Andando nel concreto, ci sono almeno due scelte decisive che De Gasperi seppe prendere. La prima è la rottura nel marzo ’47 della maggioranza di unità nazionale che portò a uno scontro frontale tra la Democrazia Cristiana e il Fronte Popolare. La seconda scelta decisiva è stata di agganciare l’Italia all’area del dollaro. Due scelte che si rivelarono decisive per la stabilizzazione della democrazia in Italia e l’avvio del cosiddetto miracolo economico.

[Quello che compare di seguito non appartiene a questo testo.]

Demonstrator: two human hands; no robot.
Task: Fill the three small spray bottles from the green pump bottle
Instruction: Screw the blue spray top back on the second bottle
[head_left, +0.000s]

Sono d’accordo con lei. Occorre tener conto che in quegli anni erano scelte obbligate, ma controverse. Nella stessa Democrazia Cristiana c’era chi contrastava l’allineamento all’Occidente. Noi oggi ci troviamo in una condizione storica del tutto diversa. L’Occidente al tempo di Trump non suona così amichevole né rassicurante, ma nel dopoguerra l’unico modo per stabilizzare la democrazia era il presidio di un sistema di alleanze senza le quali noi saremmo stati risucchiati in una neutralità priva di ogni virtù geopolitica. Era una scelta doverosa tanto è vero che è stata fatta poi anche da quelli che in quegli anni l’avevano contrastata. Quando, anni e anni dopo, Berlinguer si avventura a dire che sta più sicuro sotto l’ombrello della Nato, anche quello possiamo considerarlo un tributo alla scelta compiuta da De Gasperi.
Lei ha detto che De Gasperi fu un grande leader, un grande statista, ma non fu certo un uomo di partito, come si usa dire oggi in maniera spregiativa.
Lei apre un capitolo molto difficile da raccontare. De Gasperi fu presidente del Consiglio per cinque anni, prima era stato segretario della Dc. Tornò poi a rivestire le cariche di segretario e di presidente della Dc, ma non ha mai avuto nel partito il peso che avrebbero avuto in seguito Fanfani e lo stesso Moro. De Gasperi curava l’amministrazione dello Stato e dirigeva il partito con redini invisibili, piuttosto da lontano, e questo finì peraltro col procurargli qualche dispiacere, quando il sostegno del suo esercito venne meno. De Gasperi non si dedicava a queste cure. Lasciava fare, un po’ perché la Dc cominciava ad assumere la caratteristica di partito di correnti, un po’ perché il partito era refrattario a leader troppo forti. De Gasperi fece certamente le spese di questa evoluzione del suo mondo.
E forse è anche la ragione per cui almeno nell’immediato De Gasperi non è stato molto amato nemmeno nel suo partito?
Intanto c’è da dire che all’indomani dell’uscita di scena di De Gasperi giunse alla testa del partito Fanfani che aveva un’idea completamente diversa del partito e della sua organizzazione, della sua politica economica e sociale. Quindi ci fu un elemento di fortissima discontinuità che coincise con la morte di De Gasperi. Per una ventina d’anni è vero ci fu la rimozione della figura di De Gasperi. Con il ventennale della sua scomparsa cominciarono alcune rivisitazioni. I riflettori ricominciarono a accendersi sulla figura di De Gasperi e strada facendo ci si accorse che lui aveva grandi virtù nascoste. Non era uomo da esibizione. Non era nemmeno un uomo che sapesse valorizzare i suoi meriti, in lui c’erano una sobrietà e una discrezione che hanno fatto velo nel ricordo dei contemporanei. Questo nei primi vent’anni dopo la sua morte. Oggi credo che il riconoscimento del valore di De Gasperi si sia molto diffuso.